Researchers at MIT were able to categorize 40% of cancers, which helped them “predict survival and the best treatments.”
For a small number of cancer patients, doctors can’t figure out where the disease started in the body.
Researchers at the Massachusetts Institute of Technology (MIT) have made an artificial intelligence model that looks at the patient’s genetic information and guesses where the tumor first showed.
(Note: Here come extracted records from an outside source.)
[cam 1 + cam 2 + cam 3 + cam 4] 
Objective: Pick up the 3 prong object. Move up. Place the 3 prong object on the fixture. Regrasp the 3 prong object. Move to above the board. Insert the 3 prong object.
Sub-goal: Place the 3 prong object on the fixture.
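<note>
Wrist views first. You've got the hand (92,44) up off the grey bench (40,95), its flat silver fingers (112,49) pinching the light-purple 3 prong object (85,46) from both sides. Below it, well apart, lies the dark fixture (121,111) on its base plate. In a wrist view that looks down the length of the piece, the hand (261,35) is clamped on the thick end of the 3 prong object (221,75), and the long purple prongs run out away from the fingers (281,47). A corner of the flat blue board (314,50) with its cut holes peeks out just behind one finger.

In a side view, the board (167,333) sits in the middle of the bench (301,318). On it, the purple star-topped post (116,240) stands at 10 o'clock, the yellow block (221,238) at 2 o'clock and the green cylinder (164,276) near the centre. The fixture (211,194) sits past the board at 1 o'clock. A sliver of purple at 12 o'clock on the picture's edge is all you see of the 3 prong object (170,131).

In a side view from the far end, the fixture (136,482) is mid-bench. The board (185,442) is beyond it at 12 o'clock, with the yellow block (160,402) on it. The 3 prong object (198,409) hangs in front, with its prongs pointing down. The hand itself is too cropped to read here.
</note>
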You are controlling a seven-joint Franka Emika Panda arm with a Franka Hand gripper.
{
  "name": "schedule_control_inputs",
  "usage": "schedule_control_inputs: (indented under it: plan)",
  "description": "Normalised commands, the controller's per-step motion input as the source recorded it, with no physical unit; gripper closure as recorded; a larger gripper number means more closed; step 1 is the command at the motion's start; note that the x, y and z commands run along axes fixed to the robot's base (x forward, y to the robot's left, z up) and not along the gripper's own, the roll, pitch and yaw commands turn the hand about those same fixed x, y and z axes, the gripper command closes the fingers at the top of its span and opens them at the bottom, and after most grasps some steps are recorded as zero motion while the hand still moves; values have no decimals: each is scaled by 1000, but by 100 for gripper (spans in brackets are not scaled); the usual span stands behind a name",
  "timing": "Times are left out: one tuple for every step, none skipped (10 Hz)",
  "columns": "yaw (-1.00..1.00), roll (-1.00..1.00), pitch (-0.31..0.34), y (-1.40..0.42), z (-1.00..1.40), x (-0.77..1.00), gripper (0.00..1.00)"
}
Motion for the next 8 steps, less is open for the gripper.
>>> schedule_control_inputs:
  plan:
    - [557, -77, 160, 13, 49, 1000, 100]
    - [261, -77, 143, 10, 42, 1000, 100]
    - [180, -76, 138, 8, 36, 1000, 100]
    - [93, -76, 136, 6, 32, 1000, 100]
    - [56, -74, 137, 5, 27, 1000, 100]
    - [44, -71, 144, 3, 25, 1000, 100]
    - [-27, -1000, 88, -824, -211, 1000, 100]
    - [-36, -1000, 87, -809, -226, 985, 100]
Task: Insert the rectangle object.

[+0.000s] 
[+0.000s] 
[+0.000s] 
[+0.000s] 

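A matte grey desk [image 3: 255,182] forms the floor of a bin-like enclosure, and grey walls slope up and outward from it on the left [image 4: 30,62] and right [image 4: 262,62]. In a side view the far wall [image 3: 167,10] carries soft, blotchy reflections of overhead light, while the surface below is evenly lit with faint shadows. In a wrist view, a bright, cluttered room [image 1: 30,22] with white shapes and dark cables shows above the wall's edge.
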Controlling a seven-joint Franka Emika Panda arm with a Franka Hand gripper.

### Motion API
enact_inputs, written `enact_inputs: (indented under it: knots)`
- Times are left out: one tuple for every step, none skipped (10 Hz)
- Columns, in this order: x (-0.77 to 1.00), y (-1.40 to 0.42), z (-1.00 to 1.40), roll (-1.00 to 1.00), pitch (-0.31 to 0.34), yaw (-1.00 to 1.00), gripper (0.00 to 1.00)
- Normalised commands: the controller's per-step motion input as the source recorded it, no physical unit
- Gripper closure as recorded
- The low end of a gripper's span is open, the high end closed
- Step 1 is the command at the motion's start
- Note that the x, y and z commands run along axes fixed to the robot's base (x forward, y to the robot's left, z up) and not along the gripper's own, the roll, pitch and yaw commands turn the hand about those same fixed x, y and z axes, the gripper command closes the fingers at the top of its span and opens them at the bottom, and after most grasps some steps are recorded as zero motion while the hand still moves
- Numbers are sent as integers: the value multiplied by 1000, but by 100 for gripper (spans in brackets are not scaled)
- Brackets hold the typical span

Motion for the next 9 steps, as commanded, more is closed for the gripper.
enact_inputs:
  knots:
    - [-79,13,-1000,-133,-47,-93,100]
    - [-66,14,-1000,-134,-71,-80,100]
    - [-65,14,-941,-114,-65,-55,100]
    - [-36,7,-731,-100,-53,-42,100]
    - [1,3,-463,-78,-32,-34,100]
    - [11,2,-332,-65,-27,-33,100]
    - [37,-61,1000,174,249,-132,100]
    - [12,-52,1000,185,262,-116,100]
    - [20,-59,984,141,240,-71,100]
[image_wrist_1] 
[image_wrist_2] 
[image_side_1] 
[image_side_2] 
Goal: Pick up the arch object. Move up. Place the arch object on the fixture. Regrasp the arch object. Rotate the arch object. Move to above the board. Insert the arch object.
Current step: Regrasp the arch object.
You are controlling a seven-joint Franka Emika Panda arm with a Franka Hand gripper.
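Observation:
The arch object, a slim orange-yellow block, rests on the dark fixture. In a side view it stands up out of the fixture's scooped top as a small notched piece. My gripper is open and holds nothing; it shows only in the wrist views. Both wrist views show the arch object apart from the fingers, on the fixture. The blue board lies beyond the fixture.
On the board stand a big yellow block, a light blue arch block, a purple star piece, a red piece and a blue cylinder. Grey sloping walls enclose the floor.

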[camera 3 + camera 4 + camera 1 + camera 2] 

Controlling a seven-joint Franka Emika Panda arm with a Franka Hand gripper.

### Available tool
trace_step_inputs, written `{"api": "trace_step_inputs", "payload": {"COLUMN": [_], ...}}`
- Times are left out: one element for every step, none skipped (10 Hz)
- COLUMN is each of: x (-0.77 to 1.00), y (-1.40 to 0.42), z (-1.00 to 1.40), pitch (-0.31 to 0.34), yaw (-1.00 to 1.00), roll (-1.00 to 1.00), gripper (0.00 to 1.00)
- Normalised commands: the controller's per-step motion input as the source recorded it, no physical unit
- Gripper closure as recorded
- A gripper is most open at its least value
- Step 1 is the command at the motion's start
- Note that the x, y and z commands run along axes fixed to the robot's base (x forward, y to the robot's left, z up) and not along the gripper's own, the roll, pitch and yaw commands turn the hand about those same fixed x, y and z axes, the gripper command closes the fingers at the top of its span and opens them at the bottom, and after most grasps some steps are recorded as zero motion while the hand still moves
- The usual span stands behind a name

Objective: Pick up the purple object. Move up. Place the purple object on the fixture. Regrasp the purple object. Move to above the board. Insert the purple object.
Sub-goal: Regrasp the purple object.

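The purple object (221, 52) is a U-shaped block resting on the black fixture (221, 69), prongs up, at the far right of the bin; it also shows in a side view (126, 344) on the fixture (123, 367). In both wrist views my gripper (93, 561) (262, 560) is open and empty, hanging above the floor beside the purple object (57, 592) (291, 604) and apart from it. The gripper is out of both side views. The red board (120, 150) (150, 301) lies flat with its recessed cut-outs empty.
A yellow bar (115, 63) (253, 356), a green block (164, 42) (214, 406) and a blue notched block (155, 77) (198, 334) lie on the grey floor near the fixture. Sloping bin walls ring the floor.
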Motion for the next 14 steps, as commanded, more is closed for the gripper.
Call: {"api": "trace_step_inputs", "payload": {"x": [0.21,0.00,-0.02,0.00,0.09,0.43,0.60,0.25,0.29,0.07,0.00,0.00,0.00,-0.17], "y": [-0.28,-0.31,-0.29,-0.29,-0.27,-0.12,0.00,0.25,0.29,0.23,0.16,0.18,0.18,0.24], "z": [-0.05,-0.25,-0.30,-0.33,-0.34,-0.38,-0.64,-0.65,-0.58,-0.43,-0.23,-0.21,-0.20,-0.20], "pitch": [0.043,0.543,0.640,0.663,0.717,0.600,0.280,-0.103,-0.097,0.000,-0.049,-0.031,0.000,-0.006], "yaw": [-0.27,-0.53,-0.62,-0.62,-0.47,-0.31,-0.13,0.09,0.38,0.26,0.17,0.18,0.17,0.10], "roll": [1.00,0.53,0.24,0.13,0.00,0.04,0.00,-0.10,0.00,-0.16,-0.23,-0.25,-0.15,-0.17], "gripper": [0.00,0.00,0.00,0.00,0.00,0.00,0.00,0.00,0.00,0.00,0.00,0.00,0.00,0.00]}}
This will help doctors determine where cancers of unknown primary (CUP) originated.
A study in Nature Medicine found that when researchers used the new AI model on 900 patients with cancers of unknown cause, they correctly classified at least 40% of tumors.
Researchers say this knowledge could help doctors determine the best treatments for these cancer patients.
“Our study showed that the AI model we made, OncoNPC, can use routinely collected genomic data to help doctors decide how to treat patients with cancer of unknown primary (CUP) tumors, which are hard to diagnose and have few treatment options,” Intae Moon, the lead author of the study and an MIT graduate student in electrical engineering and computer science, told the media.
We demonstrated that CUP tumors share the same genetic and prognostic characteristics as their predicted cancer types and may benefit from treatments already available if they follow OnoNPC predictions.
The experts also found that 15% of the patients could have gotten better care if they had known where their cancer came from.
Researchers say there were problems with the study.
Even though the researchers used data from different places to train their AI model, Moon pointed out that the clinical data they used for their thorough study came from only one school.
This could make it harder to use the results in other places.
“Another limitation is that most of the training data patients were White (83.2%),” Moon said. “This could mean that the tool is more accurate for White patients.”
“Even though it still worked pretty well for other ethnicities, a deeper look is needed to make sure that the model is helping a wide range of patients.”
Also, only 22 of the most common kinds of cancer were used to identify tumors. This means that if a tumor is of a type not on the list, forecasts could be less accurate.
Moon said, “We hope to figure this out gradually as we get more and more information.”
“Finally, even though our results show that patients with CUPs who are grouped by our algorithm respond better to “matching” treatments, this is still a retrospective study,” he said.
“A prospective, randomized study would be needed to prove that the link is cause and effect.”
Moon said that the experts see OncoNPC as a tool to use with traditional cancer medicines, not as an alternative.
“It’s important to check the results of our study at different institutions,” he said. “This is one of the most important next steps.”
“In the long run, we hope that this will lead to more research on how different CUPs are and more treatment options.”
In the future, the researchers want to add unorganized data like pathological pictures and clinical notes to the AI to learn more about cancer.
Moon said, “This could make it better at doing many things, like directly predicting survival and the best treatments.”
“A crucial step”
The MIT study did not include Dr. Tinglong Dai, who teaches operations management and business analytics at the Johns Hopkins Carey Business School in Baltimore, Maryland. But he said this study is an “important step toward figuring out the best ways to treat people with cancer whose cause is unknown.”
He told Fox News Digital, “The results are encouraging, and they tell us important things about how we might handle such complicated cases.”
“However, it should be noted that the study was done in the past, so more field studies are needed to see how well it works in the real world.”
Dai said that how doctors combine and use these models in their daily work is crucial in using this method in the real world.
“Their acceptance and effective use of the model will be key to turning evidence into strategies that can be put into action,” he said.
Dai said again that adding random data, like pictures from pathology, could add more levels of information and improve the accuracy of predictions.
He also said, “Integrating multiple data sources will almost certainly result in a more robust approach.”